When she got back John was still waiting, but the people behind the counter were only two numbers away from theirs. Finally they collected their sandwiches and left, going back outside, then inside.

"Oh, Hello, dear." A small older woman with unnaturally red hair and wearing a bright red dress was now vacuuming in the hallway.

"I think those decontamination people got all that last night, Mrs. Hudson," John stopped to tell her, shouting a little over the vacuum.

"Oh, it never hurts just to make sure, dear."

Laura looked down at the faded gold carpet. Maybe there were some little pale specks in it? She stepped very carefully behind John, who introduced her. "This is Laura Martinez. She's visiting from America. From Florida."

"That's lovely. Not used to dressing for the weather around here, I see." Mrs. Hudson's looked friendly enough, but her smile made Laura want to pull her coat closed and tug down the hem of her skirt.

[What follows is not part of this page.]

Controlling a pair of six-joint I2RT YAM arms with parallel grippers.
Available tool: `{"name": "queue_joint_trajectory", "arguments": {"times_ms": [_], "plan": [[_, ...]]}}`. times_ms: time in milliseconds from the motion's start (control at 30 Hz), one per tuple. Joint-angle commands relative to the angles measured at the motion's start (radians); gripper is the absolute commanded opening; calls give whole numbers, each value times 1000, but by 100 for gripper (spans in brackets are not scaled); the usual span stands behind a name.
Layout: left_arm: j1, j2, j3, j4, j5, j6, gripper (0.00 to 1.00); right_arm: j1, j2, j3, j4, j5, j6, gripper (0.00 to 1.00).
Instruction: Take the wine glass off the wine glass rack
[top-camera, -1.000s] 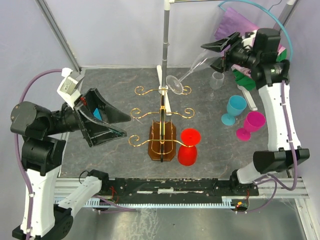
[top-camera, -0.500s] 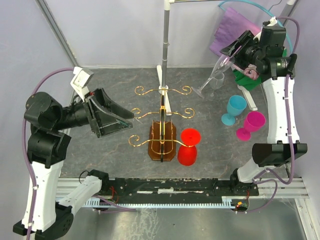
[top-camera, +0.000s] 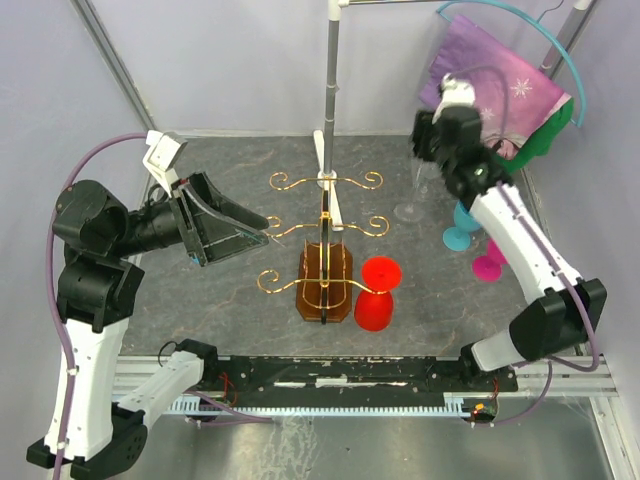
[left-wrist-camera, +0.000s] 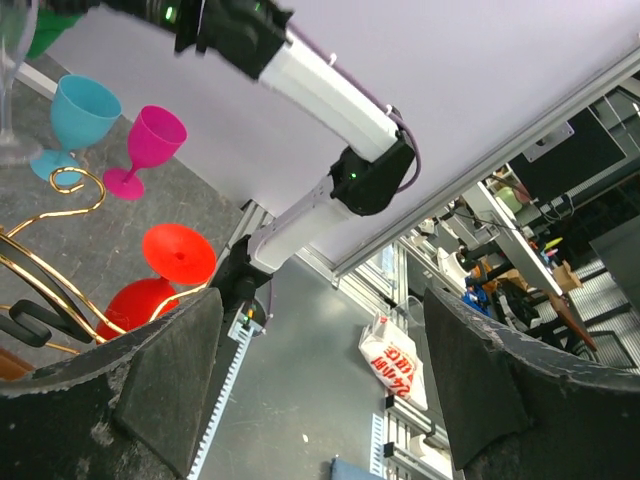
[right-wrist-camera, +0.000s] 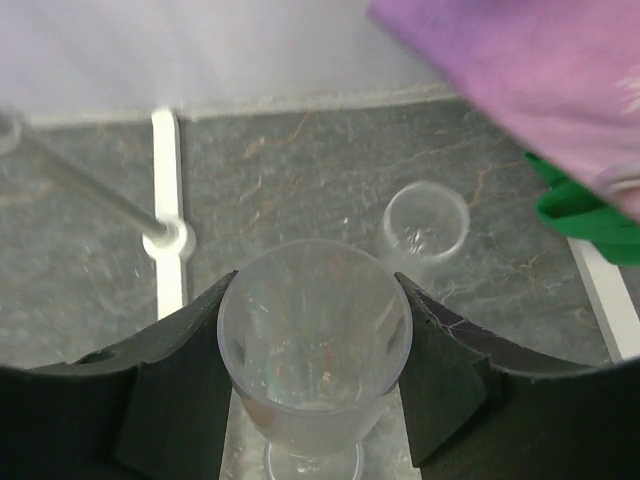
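The right gripper (right-wrist-camera: 313, 296) is closed on the clear wine glass (right-wrist-camera: 315, 350). One black finger (right-wrist-camera: 185, 375) presses on each side of the cup part. The glass stands straight up with its open mouth on top.

In the top view, the glass is in the upper right part of the frame. It is off the wine glass rack (top-camera: 325, 235) and does not touch it. Its round foot is low over the table (top-camera: 230, 300), near the rack's top right curl. I cannot tell if the foot touches the table.

The gold rack stands in the middle of the frame on its brown base. A red glass (top-camera: 377, 297) is at the rack's lower right curl, with its foot up. I cannot tell if it hangs there or stands on the table.

A small clear cup (right-wrist-camera: 427, 225) sits on the table just behind the wine glass. A blue glass (left-wrist-camera: 85, 110) and a pink glass (left-wrist-camera: 150, 140) stand side by side at the right of the table. A grey pole (top-camera: 330, 90) goes up behind the rack. A purple cloth (top-camera: 500, 90) hangs in the upper right corner.

The left gripper (top-camera: 263, 232) is at the left of the frame, up off the table and pointing at the rack. It is wide open and holds nothing.
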Motion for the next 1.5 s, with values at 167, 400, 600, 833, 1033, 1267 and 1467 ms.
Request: {"name": "queue_joint_trajectory", "arguments": {"times_ms": [167,400,600,833,1033,1267,1467], "plan": [[-1,-9,-2,2,-28,-24,87,112,-152,-410,582,282,-156,45],[-2,18,12,1,-33,-44,87,121,-118,-537,740,255,-160,45],[-1,31,-19,-8,-41,-49,83,123,-69,-636,917,222,-230,44],[-2,62,-19,-10,-69,-61,80,123,-4,-674,1043,205,-282,46],[-2,96,-13,-9,-67,-56,80,124,38,-700,1111,206,-293,49],[-1,88,-49,-10,-74,-57,80,123,76,-731,1171,210,-291,58],[-1,83,-58,-16,-70,-57,80,123,74,-774,1203,228,-277,67]]}}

"Mrs. Hudson's husband was actually . . . aaah . . . aaah." He seemed to choke on whatever he was going to say. Mrs. Hudson went on with her vacuuming. "We'd better get back upstairs and see if Sherlock has turned up anything." He ushered her upstairs ahead of him.

If Sherlock had found anything, it wasn't obvious. He was in exactly the same chair, same position, face glued to the computer screen. John got plates and cups and they ate their sandwiches. It was acceptable food. At least not any worse than a Subway. Sherlock's sandwich was left in the paper bag on the counter. John took the plates to the half-full sink and hesitated, obviously debating whether it was time to wash them or just put them in with the others.

The electronic tones of I'm-coming-out,-so-you-better-get-this-party-started interrupted his moment of indecision and Laura dove for her purse and the cell phone inside. It was a text from Nancy.

"Oh, no." She looked up from the small glowing screen. "She found Eddie. She's going to meet him."